Toronto, December 2 - 5, 2022


Prize Lectures

DR. QIN DENG, Massachusetts Institute of Technology
Non-branching on metric measure spaces with Ricci curvature bounded below  [PDF]

On a smooth Riemannian manifold, the uniqueness of a geodesic given initial conditions follows from standard ODE theory. In this talk, I will extend a version of this result to the setting of RCD(K,N) spaces, which are metric measure spaces satisfying a synthetic notion of Ricci curvature bounded below first introduced by Sturm-Lott-Villani. To do so, I will also generalize a well-known result of Colding-Naber concerning the Hölder continuity of the geometry of small balls along geodesics to this setting.

Gauge theory, looking back.  [PDF]

(or the Uses of instantons, with apologies to Sidney Coleman) When giving a talk linked to a career award, the obvious option is to review one’s own work. This can unfortunately be quite dull. Instead, I will try to review the evolution of a subject whose rise to prominence coincides roughly with the start of my career and which has insinuated itself into a surprising number of subjects of mathematics.

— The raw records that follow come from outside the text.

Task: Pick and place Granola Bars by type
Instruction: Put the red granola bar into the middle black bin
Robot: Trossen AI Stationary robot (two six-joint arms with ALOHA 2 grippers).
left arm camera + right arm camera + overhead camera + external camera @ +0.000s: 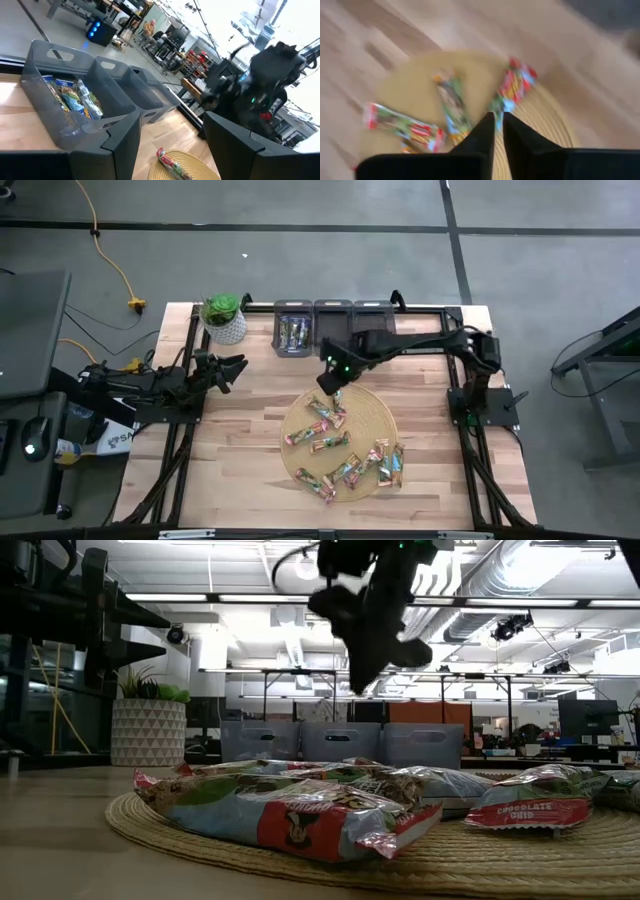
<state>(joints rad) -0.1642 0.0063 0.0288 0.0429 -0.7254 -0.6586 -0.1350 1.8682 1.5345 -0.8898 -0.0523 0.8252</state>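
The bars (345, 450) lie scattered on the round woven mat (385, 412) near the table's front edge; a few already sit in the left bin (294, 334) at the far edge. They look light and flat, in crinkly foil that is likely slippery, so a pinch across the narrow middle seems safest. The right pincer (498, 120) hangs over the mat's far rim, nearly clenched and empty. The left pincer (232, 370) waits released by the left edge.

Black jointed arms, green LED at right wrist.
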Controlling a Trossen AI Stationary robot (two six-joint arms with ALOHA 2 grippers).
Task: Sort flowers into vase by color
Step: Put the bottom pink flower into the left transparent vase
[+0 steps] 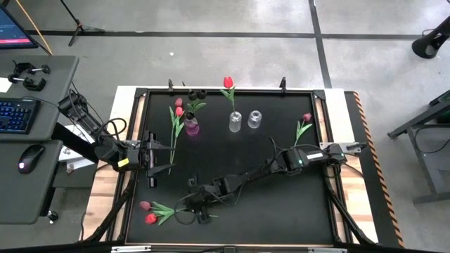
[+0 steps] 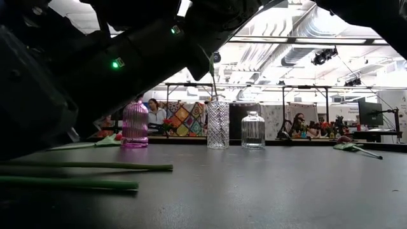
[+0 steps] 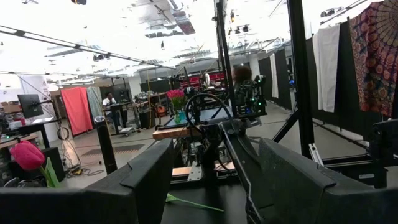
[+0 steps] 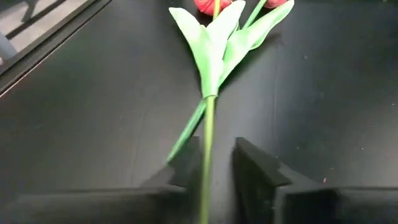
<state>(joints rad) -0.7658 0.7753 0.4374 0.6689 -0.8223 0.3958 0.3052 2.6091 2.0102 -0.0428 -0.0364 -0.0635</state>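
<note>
Two tulips, one red and one pink, lie at the table's near left; their leaves and stems show in the right wrist view. My right gripper is low over them and open narrowly, one finger on each side of a green stem. A second stem runs under one finger. My left gripper waits wide open at the left edge. A purple vase holds dark maroon tulips. A clear vase holds a red tulip, and another clear vase stands empty. My right gripper has the stem running lengthwise between its fingers, close against one finger. Whether that finger touches it cannot be told. The fingers come slanting from the table's right, along the stem. The tulip lies flat on the table.
Two pink tulips lie beside the purple vase, their stems reaching toward my left gripper. One pink tulip lies at the far right. The vases stand in a row across the far half. The black table's middle and near right are bare.
</note>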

Solving the problem of equality with math  [PDF]

New research in cognitive science suggests that math may be the most universally accessible and the most important subject for young brains. But a decade of significant investments in new technologies and curricula hasn’t significantly improved outcomes in math. We will discuss potential solutions to this problem including some key findings from the science of learning that could help us nurture the full intellectual potential of every student and create a more equitable and productive society.

DR. FABIO PUSATERI, University of Toronto
Nonlinear PDEs with potentials and the stability of Solitons and Kinks  [PDF]

Solitons are coherent structure that emerge from the balance of linear restoring forces and nonlinear focusing interactions in many physical models. They play a key role in our understanding of complex nonlinear systems and their time evolution. While the literature on classical (spatially localized) Solitons is very extensive, much less is known about Topological Solitons, which are typically non-localized structures. The simplest example of a Topological Soliton is a 1 dimensional `Kink', a stationary solution which connects two different trivial states at plus and minus infinity.

The starting point for the analysis of all these coherent structures is the linearization of the equations in their vicinity. This naturally leads to study nonlinear evolution equations of wave/dispersive-type with large potentials. In this talk we will give an introduction to this class of problems, and present some recent results with applications to the stability of kinks and Solitons, and to the phenomenon of “Radiation Damping”. Our general approach is based on the use of the distorted Fourier transform, that is, the Fourier transform adapted to a Schr\"odinger operator, and the development of multilinear Harmonic Analysis in this setting.

This talk is based on joint works with P. Germain (Imperial), F. Rousset (Paris-Saclay Orsay), A. Soffer (Rutgers), G. Chen (Georgia Tech), T. L\'eger (Princeton), Z. Zhang (NYU), A. Kairzhan (U of Toronto).